День избрания выдался на редкость хмурым. Мать городов русских и без того уже неделю не баловала князей солнечными днями, но этот был не просто пасмурным. Свинцовые снеговые тучи безостановочно засыпали древнюю столицу Руси тяжелыми хлопьями. Поэтому на улице целый день царили сумерки, а через тонкие веницейские стекла, вставленные в окошки терема, и вовсе ничего нельзя было разглядеть.

В гриднице стояла жара. К теплу, щедро изливавшемуся от муравленых изразцов русской печи, прибавлялась немалая толика от дыхания свечей, в обилии горящих на многочисленных ажурных поставцах, закрепленных прямо в бревенчатых стенах.

Не поскупился Мстислав Романович, повелел, дабы холопы как можно ярче залили всю гридницу светом, ибо в сей торжественный день негоже, чтобы хоть кто-то был укрыт в тени. И опять-таки свет – он от бога идет, потому и важно, чтоб нигде полумрака не наблюдалось, разве что под столом, покрытым нарядной льняной скатертью с богатой вышивкой по краям. Можно было бы и подороже ткань выбрать, но все они были цветными, а для такого случая – опять-таки с намеком – требовалась непременно белоснежная, символизирующая чистоту помыслов и слов.

Сам киевский князь тоже по такому случаю принарядился. Сарафанец его с обилием серебряных пуговиц был попросту накинут на плечи. Из-под него выглядывала красиво расшитая по вороту и подолу длинная, почти до колен рубаха из золотого аксамита.

Широкие серебряные браслеты в виде змеек, кусающих себя за хвост, туго охватывали запястья Мстислава Романовича. Глаза змей изумрудно поблескивали. Довершал великолепное убранство киевского князя широкий пояс, переливавшийся обильным разноцветьем рубинов, сапфиров, алмазов и прочих драгоценных камней.

По сравнению с ним даже Мстислав Удатный, Владимир Рюрикович и старший сын киевского князя Святослав Мстиславович, одетые наряднее всех, выглядели уже серовато, а что касается прочих, то они и вовсе близко не стояли.

Константин слегка подосадовал на то, что вовремя не позаботился о своей экипировке, выглядевшей более чем скромно.

«Ну и ладно, – подумал он. – Зато у меня штаны с карманами. Таких ни у кого нет, даже у киевского князя, вот».

Торжественное заседание, как и в предыдущие дни, начал митрополит Мефодий. Вот только обычно он предлагал вознести молитву для того, чтобы господь послал ясность уму и умягчил душу, изгнав из нее всяческую корысть, после чего его миссия заканчивалась. Теперь же он не ограничился молитвой.

Повернувшись к князьям, он строго оглядел всех собравшихся в гриднице, величавым движением руки усадил их на лавки, после чего произнес:

– Правда без силы немощна.

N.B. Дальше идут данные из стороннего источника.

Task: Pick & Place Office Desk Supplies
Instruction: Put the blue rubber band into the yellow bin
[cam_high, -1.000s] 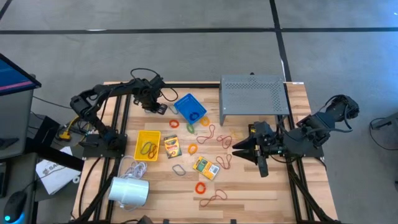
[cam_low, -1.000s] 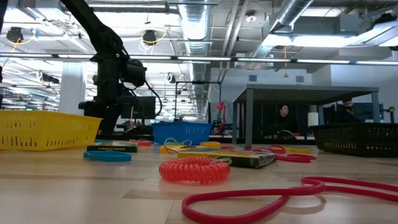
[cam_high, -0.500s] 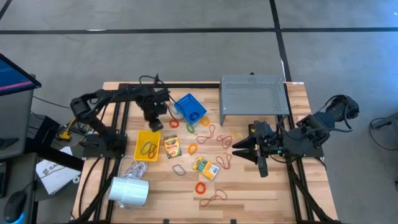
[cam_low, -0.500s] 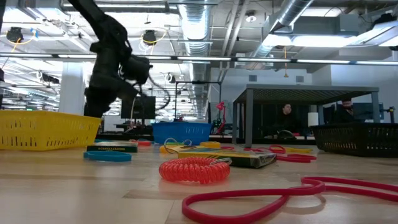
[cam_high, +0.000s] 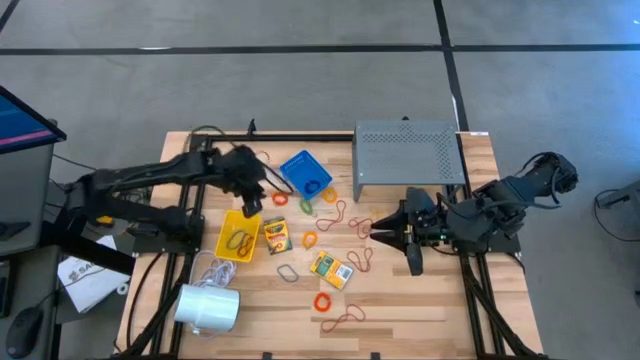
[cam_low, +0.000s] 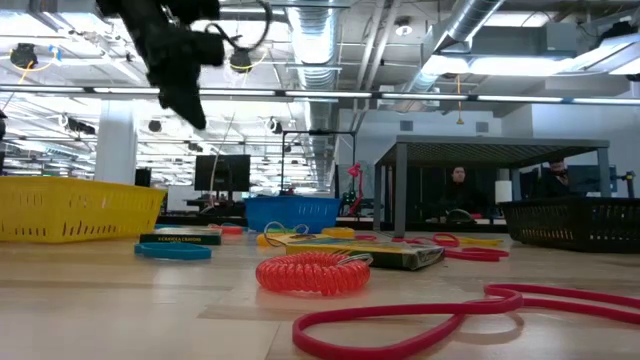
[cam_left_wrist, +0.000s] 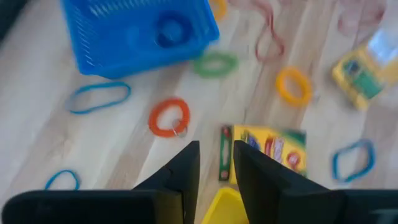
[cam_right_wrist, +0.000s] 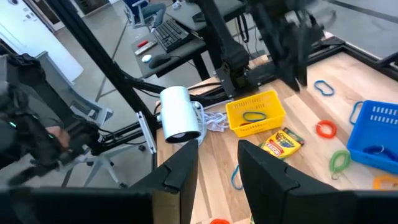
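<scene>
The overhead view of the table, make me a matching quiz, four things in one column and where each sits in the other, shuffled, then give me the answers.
Things:
1. blue basket
2. yellow basket
3. white cylinder
4. grey perforated shelf

Places:
A. near-left corner of the table, lying on its side
B. far right of the table
C. far side, just left of the shelf
D. left side, below the left gripper

Pairs: 1-C, 2-D, 3-A, 4-B
</scene>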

Посему собрались мы с вами, дабы избрать единого правителя, нарекая его царем и добровольно вверяя в его руки всю силу Руси. Вникните, князья, умудренные жизнью и вовсе юные, убеленные сединами и младые ликом, на свершение коего великого дела посягаем мы ныне, проникнитесь благодатью небесной, дабы при выборе чистота ваших помыслов не была замутнена мерзкими водами корысти, вражды и ненависти. Особливо же, дети мои во Христе, надлежит при этом чураться черной зависти, – возвысил он голос и строго оглядел окружающих. – Мыслите тако: не на величие вы ныне изберете одного из вас, а напротив – для трудов тяжких и неусыпных во славу Руси. Корона лишь с виду искриста яхонтами и рдеет златом и серебром. На деле она – венец терновый, кой тяжек и неудобен. И яко нескончаема его тяжесть, такоже нескончаемы будут заботы и труды избранника нашего на благо родной земли. Вечор призывал я всех вас погрузиться в благочестивое раздумье, просить господа поведать имя, за кое вы отдадите свой голос. Верую, что многие из вас тако и поступили. Мне же, яко носителю власти духовной, стоящей превыше всех князей и царей, надлежит первым произнести это имя. Одначе допреж того поведаю я об этом князе. Уродился он Рюриковичем, яко и все вы, но град имеша захудалый, а княжество – невеликое, – певуче начал митрополит свой рассказ.